Because I do not believe that Horace's failure to submit a form documenting her discussions with McElroy prejudiced him or affected his due process rights, I disagree with the majority's finding of a constitutional violation and its conclusion that because of that finding "we need not review the actual decision of the hearing officer, that is, we need not review whether his findings of fact were contrary to the manifest weight of the evidence, or whether it provided a sufficient basis for the hearing officer's conclusion." Slip op. at 10. In addition to the procedural issues, this case is also about the conduct of McElroy.

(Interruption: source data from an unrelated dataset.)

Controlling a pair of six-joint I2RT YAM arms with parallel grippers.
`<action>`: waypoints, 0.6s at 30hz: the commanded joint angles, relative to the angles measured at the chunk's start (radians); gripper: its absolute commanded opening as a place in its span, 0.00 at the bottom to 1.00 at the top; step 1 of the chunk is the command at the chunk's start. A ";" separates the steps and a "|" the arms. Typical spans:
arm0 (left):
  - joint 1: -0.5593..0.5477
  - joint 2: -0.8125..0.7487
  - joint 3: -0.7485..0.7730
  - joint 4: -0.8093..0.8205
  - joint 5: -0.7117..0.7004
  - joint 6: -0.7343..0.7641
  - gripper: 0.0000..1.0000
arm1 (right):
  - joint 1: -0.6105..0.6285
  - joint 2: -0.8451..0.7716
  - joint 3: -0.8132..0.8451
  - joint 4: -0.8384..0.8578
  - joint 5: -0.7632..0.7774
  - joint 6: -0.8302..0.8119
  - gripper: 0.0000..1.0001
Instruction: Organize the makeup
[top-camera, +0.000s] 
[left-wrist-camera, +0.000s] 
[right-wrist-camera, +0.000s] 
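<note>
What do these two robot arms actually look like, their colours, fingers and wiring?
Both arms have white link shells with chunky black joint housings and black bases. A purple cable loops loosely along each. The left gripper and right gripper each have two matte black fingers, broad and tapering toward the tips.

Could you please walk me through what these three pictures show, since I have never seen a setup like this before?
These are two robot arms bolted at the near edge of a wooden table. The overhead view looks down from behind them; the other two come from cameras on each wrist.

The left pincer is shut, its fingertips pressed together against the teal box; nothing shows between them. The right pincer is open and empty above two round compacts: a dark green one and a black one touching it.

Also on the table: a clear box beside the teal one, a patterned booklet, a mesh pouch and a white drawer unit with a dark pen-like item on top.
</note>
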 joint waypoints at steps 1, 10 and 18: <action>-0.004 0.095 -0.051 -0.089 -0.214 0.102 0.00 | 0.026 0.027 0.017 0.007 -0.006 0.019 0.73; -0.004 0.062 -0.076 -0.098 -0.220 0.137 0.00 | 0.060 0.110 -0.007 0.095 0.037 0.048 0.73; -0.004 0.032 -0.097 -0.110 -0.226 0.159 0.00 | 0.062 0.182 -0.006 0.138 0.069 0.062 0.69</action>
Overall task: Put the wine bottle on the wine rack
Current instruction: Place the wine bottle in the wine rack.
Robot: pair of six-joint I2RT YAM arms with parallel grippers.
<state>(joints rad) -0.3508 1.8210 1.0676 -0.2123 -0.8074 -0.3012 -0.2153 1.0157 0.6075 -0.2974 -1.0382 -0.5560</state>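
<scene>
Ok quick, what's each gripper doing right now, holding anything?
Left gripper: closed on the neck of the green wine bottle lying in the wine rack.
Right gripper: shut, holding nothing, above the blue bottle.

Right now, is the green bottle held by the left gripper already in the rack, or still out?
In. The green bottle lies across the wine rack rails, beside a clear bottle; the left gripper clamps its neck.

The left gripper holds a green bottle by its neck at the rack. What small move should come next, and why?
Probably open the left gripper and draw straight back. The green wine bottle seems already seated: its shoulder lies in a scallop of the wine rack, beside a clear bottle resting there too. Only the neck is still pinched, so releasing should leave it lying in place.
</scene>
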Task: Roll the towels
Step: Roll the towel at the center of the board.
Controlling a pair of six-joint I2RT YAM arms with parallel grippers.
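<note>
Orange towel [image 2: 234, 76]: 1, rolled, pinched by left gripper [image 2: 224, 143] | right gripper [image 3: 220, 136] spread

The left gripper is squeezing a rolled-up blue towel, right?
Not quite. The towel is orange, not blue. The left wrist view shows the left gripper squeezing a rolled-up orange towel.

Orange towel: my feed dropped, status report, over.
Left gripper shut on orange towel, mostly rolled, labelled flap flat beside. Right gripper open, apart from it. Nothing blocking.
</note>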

Accordingly, I would review both the conduct of McElroy and the factual findings and decision of the hearing officer. The decision of an administrative agency should be affirmed unless the findings and conclusions of the agency are found to be contrary to the manifest weight of the evidence. Central Illinois Public Service Co. v. Department of Revenue, 158 Ill. App. 3d 763, 767, 511 N.E.2d 222, 110 Ill. Dec. 387 (1987). A decision is contrary to the manifest weight of the evidence only when, after viewing the evidence in the light most favorable to the agency, the court determines that no rational trier of fact could have agreed with the agency's decision. American Federation of State, County & Municipal Employees v. Illinois Educational Labor Relations Board, 197 Ill. App. 3d 521, 525, 554 N.E.2d 476, 143 Ill. Dec. 541 (1990). Because the record supports the hearing officer's decision, I would reinstate the hearing officer's decision and reverse the trial court.